Instructions to follow
Without skipping anything, transcribe the listing that follows.

Recorded data
________________

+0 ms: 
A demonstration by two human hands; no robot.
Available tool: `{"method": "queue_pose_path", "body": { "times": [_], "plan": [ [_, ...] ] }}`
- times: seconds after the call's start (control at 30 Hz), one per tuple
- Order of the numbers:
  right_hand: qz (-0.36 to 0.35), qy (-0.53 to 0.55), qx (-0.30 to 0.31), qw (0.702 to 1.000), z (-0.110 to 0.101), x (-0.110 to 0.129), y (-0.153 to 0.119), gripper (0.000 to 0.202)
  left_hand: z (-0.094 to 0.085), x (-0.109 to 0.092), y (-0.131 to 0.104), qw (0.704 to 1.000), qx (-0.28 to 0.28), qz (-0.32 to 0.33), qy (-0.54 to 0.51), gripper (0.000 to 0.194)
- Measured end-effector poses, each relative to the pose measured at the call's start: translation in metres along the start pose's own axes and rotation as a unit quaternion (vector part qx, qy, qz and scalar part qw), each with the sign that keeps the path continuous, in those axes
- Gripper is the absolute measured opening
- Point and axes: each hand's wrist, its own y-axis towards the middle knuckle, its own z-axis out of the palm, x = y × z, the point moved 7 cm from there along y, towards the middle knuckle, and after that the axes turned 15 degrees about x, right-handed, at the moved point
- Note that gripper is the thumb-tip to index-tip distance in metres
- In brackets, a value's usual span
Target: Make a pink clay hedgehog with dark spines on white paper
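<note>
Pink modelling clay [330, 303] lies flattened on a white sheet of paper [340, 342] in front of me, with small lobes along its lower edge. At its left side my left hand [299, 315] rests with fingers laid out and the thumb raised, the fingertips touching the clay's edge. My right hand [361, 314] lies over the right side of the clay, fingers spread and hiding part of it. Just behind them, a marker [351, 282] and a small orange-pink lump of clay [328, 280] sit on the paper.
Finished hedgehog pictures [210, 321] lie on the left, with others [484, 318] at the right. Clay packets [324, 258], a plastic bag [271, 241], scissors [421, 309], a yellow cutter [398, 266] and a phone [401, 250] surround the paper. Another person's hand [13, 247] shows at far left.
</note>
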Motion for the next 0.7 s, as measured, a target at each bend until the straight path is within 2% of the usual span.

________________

Answer to this problem
+0 ms: 
A demonstration by two human hands; no robot.
Available tool: `{"method": "queue_pose_path", "body": { "times": [_], "plan": [ [_, ...] ] }}`
- times: seconds after the call's start (control at 30 Hz), one per tuple
- Order of the numbers:
  right_hand: qz (-0.36 to 0.35), qy (-0.53 to 0.55), qx (-0.30 to 0.31), qw (0.702 to 1.000), z (-0.110 to 0.101), x (-0.110 to 0.129), y (-0.153 to 0.119), gripper (0.000 to 0.202)
  left_hand: z (-0.094 to 0.085), x (-0.109 to 0.092), y (-0.131 to 0.104), qw (0.704 to 1.000), qx (-0.28 to 0.28), qz (-0.32 to 0.33), qy (-0.54 to 0.51), gripper (0.000 to 0.194)
- Measured end-effector poses, each relative to the pose measured at the call's start: translation in metres along the start pose's own axes and rotation as a unit quaternion (vector part qx, qy, qz and scalar part qw), each with the sign that keeps the path continuous, in those axes
- Gripper is the absolute measured opening
- Point and axes: each hand's wrist, its own y-axis towards the middle knuckle, its own z-axis out of the palm, x = y × z, the point moved 7 cm from there along y, towards the middle knuckle, and after that the axes turned 15 degrees about x, right-handed, at the moved point
- Note that gripper is the thumb-tip to index-tip distance in metres
- In brackets, a value's usual span
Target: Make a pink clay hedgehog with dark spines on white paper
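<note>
Pink modelling clay [330, 303] lies flattened on a white sheet of paper [340, 342] in front of me, with small lobes along its lower edge. At its left side my left hand [299, 315] rests with fingers laid out and the thumb raised, the fingertips touching the clay's edge. My right hand [361, 314] lies over the right side of the clay, fingers spread and hiding part of it. Just behind them, a marker [351, 282] and a small orange-pink lump of clay [328, 280] sit on the paper.
Finished hedgehog pictures [210, 321] lie on the left, with others [484, 318] at the right. Clay packets [324, 258], a plastic bag [271, 241], scissors [421, 309], a yellow cutter [398, 266] and a phone [401, 250] surround the paper. Another person's hand [13, 247] shows at far left.
</note>
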Motion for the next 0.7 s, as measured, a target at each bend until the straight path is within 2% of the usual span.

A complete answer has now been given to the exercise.